*WORK INSTRUCTIONS*
Retype, word for word, every line of the records below starting at the one that contains "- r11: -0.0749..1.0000" and ending at the one that contains "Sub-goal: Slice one"; include both of those lines and nothing more.

##### SOURCE MATERIAL #####

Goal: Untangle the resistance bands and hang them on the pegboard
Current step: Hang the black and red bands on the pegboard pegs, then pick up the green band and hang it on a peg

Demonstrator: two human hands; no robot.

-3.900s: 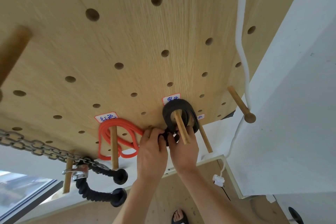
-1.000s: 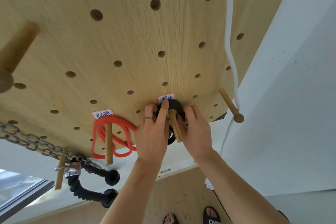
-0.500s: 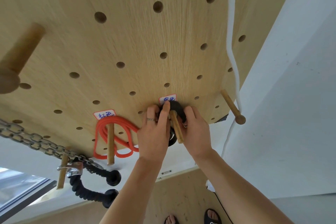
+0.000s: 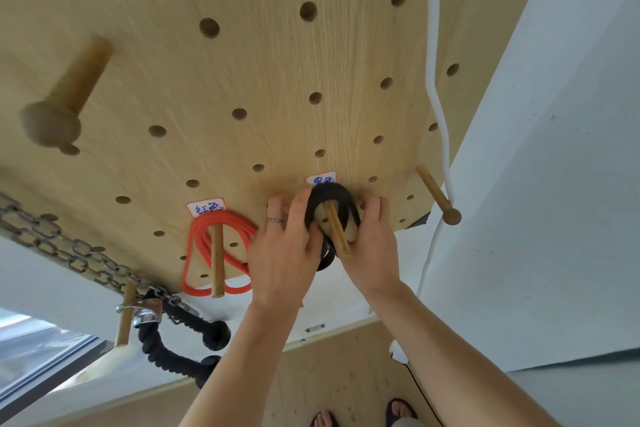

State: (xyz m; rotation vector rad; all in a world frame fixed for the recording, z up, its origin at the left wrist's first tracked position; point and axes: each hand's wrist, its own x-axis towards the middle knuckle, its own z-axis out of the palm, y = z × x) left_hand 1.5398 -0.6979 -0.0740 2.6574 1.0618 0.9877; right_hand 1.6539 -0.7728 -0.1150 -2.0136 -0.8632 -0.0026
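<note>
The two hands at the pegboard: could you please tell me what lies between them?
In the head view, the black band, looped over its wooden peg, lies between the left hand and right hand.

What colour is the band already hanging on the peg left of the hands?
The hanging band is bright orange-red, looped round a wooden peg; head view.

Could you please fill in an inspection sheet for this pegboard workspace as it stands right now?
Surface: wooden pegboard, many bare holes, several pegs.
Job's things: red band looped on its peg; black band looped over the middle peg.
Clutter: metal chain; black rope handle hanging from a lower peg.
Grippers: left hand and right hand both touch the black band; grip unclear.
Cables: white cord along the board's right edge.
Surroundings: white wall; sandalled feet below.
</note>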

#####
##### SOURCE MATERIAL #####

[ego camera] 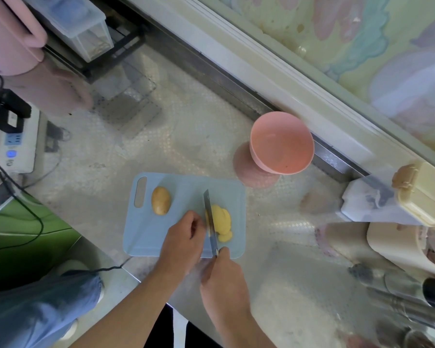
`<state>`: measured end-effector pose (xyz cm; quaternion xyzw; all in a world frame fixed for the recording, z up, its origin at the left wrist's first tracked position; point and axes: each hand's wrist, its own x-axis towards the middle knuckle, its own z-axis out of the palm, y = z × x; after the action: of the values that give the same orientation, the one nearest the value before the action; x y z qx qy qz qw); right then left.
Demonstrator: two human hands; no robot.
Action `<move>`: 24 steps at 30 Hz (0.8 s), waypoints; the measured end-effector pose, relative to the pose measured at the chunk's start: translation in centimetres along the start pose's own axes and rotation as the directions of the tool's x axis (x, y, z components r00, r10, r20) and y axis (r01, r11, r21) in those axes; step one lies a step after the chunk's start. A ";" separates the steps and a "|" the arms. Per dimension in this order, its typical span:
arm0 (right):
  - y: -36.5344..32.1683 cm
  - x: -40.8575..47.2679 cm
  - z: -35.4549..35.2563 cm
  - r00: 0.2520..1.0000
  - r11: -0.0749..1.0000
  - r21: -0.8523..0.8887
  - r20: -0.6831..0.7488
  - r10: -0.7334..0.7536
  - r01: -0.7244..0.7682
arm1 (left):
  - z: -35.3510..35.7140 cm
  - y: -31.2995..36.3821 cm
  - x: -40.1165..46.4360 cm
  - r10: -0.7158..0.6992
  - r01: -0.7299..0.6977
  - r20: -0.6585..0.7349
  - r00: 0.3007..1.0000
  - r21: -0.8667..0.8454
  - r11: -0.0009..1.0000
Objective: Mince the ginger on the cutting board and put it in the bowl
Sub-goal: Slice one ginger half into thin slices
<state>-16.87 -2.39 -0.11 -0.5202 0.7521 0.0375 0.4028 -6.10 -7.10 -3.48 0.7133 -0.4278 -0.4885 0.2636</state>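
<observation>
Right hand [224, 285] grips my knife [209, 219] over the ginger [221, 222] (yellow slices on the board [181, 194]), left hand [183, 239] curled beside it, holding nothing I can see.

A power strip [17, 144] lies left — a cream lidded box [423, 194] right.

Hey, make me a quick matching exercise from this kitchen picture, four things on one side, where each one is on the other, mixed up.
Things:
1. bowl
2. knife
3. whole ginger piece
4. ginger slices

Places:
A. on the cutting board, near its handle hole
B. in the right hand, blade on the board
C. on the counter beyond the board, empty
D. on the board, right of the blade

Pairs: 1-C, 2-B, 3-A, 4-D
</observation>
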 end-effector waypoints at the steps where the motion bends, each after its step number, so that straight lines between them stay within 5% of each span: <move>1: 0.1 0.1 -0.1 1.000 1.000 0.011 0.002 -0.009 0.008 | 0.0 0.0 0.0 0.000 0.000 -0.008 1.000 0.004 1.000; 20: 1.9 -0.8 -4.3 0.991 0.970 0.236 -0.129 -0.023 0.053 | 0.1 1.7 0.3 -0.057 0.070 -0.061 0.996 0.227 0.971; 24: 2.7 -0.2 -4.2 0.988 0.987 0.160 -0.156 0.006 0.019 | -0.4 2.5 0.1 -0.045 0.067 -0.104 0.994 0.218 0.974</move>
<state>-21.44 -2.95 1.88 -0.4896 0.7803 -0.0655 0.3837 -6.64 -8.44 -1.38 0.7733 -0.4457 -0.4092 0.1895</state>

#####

*RESPONSE*
  - r11: -0.0749..1.0000
  - r21: -0.8523..0.8887
  - r20: -0.6831..0.7488
  - r10: -0.7334..0.7536
  - r01: -0.7244..0.7682
arm1 (left):
  - z: -35.3510..35.7140 cm
  - y: -31.2995..36.3821 cm
  - x: -40.1165..46.4360 cm
  - r10: -0.7158..0.6992
  - r01: -0.7299..0.6977
  - r20: -0.6585..0.7349
  - r00: 0.3007..1.0000
  - r21: -0.8667..0.8454
  - r11: -0.0009..1.0000
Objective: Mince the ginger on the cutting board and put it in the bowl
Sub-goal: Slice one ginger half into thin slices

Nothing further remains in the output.